Como se vê, uma estrutura muito semelhante à atual Lei de Execução Penal brasileira, o que além de demonstrar o pioneirismo de Ferri, e sua influência quase cem anos depois, comprova que a sua teoria não era baseada em dados empíricos, mas simplesmente uma estrutura legislativa que pensava ele poder alterar a situação do sistema carcerário e do sistema penal como um todo.

A incompatibilidade do pensamento de Ferri com o mundo atual é óbvia. Sua teoria dependia de um Estado forte, com mão de ferro, pois baseada na soberania absoluta de um ente estatal materialmente considerado, o qual seria a vítima dos crimes e poderia intervir na vida dos cidadãos livres, presos, condenados ou não, para fazer valer sua função de defesa social, ou seja, de defesa dele mesmo. Ou pior, o criminoso, seria um verdadeiro inimigo do Estado, e nessa condição permaneceria enquanto o Estado não o declarasse em paz. Portanto, em um Estado Democrático de Direito, não há como sustentar tal procedimento, que exclui qualquer garantia do ser humano. Também não é difícil perceber que a visão de um Estado desse tipo, naquele momento histórico, foi a causa de tanto sofrimento e morte que todos conhecemos.
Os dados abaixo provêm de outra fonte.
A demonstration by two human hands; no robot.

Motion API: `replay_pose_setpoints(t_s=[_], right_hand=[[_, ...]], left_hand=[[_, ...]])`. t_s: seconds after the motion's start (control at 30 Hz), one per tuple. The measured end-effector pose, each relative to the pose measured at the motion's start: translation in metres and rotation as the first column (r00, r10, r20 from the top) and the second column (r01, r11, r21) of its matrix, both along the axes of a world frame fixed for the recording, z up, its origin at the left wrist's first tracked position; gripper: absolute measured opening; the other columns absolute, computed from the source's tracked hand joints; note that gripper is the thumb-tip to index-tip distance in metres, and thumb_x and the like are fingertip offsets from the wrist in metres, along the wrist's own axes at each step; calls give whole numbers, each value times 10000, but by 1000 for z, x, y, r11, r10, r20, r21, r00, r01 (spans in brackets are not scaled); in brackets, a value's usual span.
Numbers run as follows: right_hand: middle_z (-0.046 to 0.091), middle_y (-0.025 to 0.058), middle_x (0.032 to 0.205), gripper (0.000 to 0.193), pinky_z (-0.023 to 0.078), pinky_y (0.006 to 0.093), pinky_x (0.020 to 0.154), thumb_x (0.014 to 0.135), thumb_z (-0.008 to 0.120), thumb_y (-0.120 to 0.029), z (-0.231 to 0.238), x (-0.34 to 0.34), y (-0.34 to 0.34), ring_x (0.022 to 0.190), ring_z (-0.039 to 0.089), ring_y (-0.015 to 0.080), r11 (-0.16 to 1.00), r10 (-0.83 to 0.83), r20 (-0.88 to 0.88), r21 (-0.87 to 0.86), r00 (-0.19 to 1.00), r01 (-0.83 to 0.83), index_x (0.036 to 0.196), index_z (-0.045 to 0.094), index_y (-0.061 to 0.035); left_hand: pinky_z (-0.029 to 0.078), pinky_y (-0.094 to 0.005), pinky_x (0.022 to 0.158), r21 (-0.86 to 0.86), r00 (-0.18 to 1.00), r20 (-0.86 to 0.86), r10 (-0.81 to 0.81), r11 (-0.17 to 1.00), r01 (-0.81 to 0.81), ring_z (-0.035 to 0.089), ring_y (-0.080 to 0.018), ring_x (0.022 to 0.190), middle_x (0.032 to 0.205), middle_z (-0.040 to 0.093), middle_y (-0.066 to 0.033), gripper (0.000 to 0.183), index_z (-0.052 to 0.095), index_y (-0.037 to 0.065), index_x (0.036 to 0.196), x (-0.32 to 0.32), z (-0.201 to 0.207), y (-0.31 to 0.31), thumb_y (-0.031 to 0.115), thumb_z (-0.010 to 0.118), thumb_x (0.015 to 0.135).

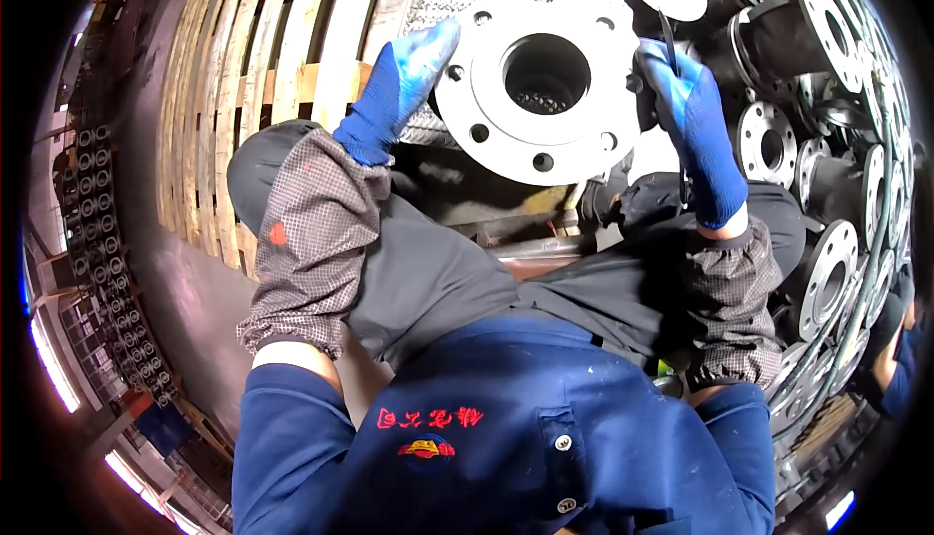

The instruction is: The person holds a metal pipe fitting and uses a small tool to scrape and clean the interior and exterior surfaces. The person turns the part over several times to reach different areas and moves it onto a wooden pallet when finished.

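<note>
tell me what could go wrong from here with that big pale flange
The flange might tip or slide toward the legs, since they sit close below it, with the left hand at its rim.
The thin dark tool in the right hand could slip and scrape the flange.
The flanged pipes crowd the right side, so that arm might bump them.

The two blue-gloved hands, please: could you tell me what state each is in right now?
Left blue-gloved hand: open, at the rim of the round, pale metal flange with bolt holes.
Right blue-gloved hand: partly closed, holding a thin, dark tool.
</note>
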State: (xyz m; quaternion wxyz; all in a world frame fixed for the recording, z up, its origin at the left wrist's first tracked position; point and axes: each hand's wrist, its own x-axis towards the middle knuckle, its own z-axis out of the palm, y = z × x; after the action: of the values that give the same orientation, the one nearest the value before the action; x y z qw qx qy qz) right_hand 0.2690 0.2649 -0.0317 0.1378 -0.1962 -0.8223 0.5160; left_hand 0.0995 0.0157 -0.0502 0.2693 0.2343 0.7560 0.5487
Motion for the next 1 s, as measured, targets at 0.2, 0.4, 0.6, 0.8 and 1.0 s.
replay_pose_setpoints(t_s=[0.2,0.4,0.6,0.8,1.0], right_hand=[[573,19,630,241,445,214,549,891,550,-211,4,-11,-20,579,540,62,933,-130,16,-338,991,127,825,626,8],[545,17,659,272,325,192,381,901,543,-262,-3,-21,-17,422,435,44,916,-108,-16,-389,994,94,923,619,-2],[629,14,817,277,417,207,655,908,535,-190,-36,-33,-8,716,517,73,947,-216,-108,-265,971,181,1054,651,15],[619,2,783,201,435,210,642,920,510,-125,-67,-37,-22,697,519,60,897,-313,-191,-382,931,223,967,651,11],[528,-43,671,229,330,183,502,949,478,-144,-73,-31,-14,557,392,21,930,-246,-135,-312,960,194,1006,650,-3]], left_hand=[[553,-299,762,-157,639,-731,-240,970,184,663,-267,898,1024,634,-183,380,507,-33,1223,-19,-24,-6,22,566,851],[553,-258,616,4,778,-620,-101,991,132,666,-207,738,936,655,-151,331,566,-16,1173,-4,-9,6,-21,557,842],[503,-235,628,64,995,-77,59,996,-54,625,-120,752,871,655,-94,324,619,-33,1089,31,70,19,213,600,879],[478,-245,537,105,982,-187,32,994,-13,603,-105,581,662,638,-80,301,660,-11,904,39,62,40,286,632,859],[454,-222,586,-59,993,-111,-43,998,37,562,-77,654,749,615,-37,350,633,-44,984,42,73,43,285,627,863]])
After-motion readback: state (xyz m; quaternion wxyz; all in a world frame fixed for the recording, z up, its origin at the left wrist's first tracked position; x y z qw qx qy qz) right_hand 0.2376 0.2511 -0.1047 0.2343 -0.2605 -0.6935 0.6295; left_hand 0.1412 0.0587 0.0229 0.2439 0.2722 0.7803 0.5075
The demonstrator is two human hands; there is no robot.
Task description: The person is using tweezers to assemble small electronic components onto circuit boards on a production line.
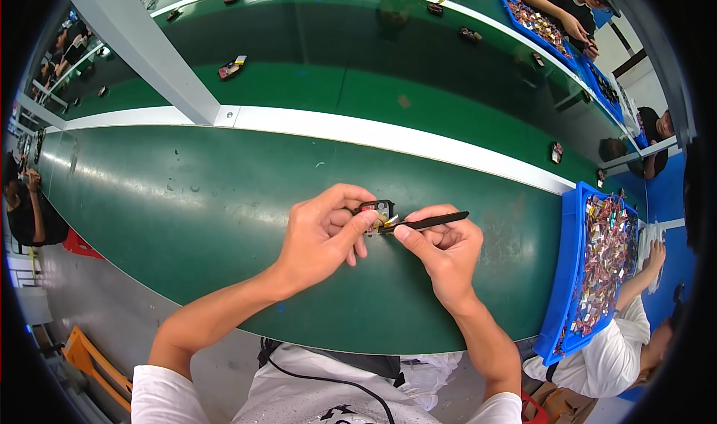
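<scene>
Over the middle of the green worktable, my left hand pinches a small black-framed electronic unit with reddish and yellowish parts inside. My right hand grips black tweezers between thumb and fingers. The tweezers point left, and their tip reaches the lower edge of the unit, near a small silvery piece. Fingers hide part of the unit, and whether the tip grasps anything is too small to tell.
A blue bin full of small wired parts stands at the table's right end. Beyond a white rail runs a green conveyor belt carrying several small units. A grey post rises at the left. Co-workers sit at the right, far side and left.
</scene>
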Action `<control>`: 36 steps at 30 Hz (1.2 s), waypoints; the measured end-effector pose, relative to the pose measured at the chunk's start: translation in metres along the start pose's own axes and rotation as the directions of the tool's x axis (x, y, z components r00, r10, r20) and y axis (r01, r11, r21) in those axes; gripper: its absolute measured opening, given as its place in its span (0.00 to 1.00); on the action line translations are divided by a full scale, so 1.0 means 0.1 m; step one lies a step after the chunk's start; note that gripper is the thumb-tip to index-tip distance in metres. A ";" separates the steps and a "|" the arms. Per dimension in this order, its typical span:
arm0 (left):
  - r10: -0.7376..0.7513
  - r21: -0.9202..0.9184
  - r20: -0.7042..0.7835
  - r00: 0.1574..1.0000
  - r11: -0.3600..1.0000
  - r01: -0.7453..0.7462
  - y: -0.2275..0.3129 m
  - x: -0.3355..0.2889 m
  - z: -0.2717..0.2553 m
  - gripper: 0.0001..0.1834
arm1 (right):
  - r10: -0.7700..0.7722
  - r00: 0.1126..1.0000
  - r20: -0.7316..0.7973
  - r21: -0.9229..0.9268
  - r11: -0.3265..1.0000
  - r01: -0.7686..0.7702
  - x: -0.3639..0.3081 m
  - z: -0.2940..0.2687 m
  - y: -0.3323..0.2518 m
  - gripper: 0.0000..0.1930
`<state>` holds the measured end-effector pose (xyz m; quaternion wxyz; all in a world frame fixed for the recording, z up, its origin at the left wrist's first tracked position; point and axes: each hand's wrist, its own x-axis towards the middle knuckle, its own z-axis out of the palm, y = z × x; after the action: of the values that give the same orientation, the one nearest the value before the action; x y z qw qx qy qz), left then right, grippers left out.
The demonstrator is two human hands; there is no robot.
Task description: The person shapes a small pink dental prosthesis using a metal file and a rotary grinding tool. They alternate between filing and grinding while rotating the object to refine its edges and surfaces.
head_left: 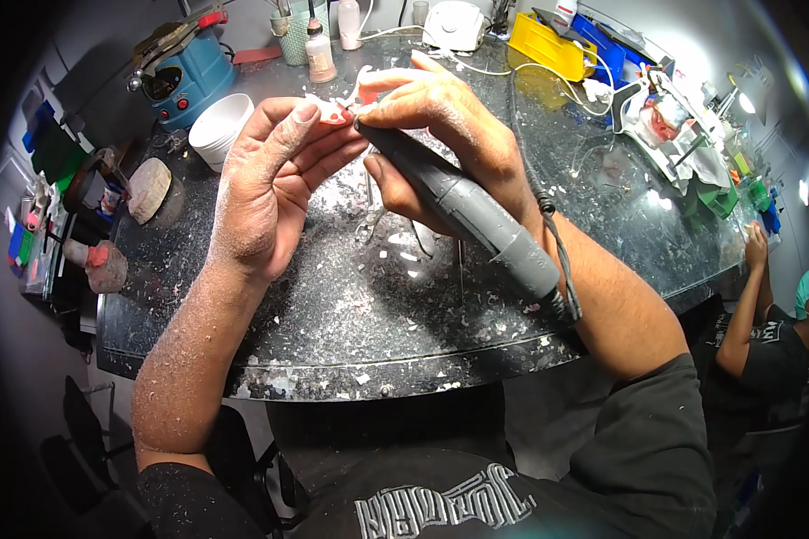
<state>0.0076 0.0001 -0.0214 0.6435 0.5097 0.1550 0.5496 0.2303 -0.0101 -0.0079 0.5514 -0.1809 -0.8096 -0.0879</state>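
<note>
"While the left hand (268, 180) pinches the red-and-white piece (335, 115) at eleven o'clock, what does the right hand (463, 126) grip?"

"A grey handpiece (463, 207), tip beside the piece, body slanting toward four o'clock."

A grey handpiece (467, 212) slants, tip beside a small red-and-white piece (334, 116).

A charcoal-grey handheld tool (463, 202) contrasts with a small held piece (335, 115), apparently red-pink and white. White speckles the black tabletop (351, 328), offset by a yellow bin (546, 47) and a blue bin (595, 40).
</note>
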 end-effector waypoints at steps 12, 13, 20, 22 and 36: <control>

E a ideia que Ferri teve de reabilitação não passou de ideia, não só porque ele estava equivocado, ele mesmo não acreditava na recuperação projetada legislativamente, mas igualmente porque nunca houve condições para que pudesse por em prática sua especulação científica. Se o ressocializar presente nos discursos hoje em dia tem alguma coisa a ver com o essa reabilitação da escola positivista não pode ser a crença, já que tantos anos se passaram, mas só a ideia de um Estado arbitrário.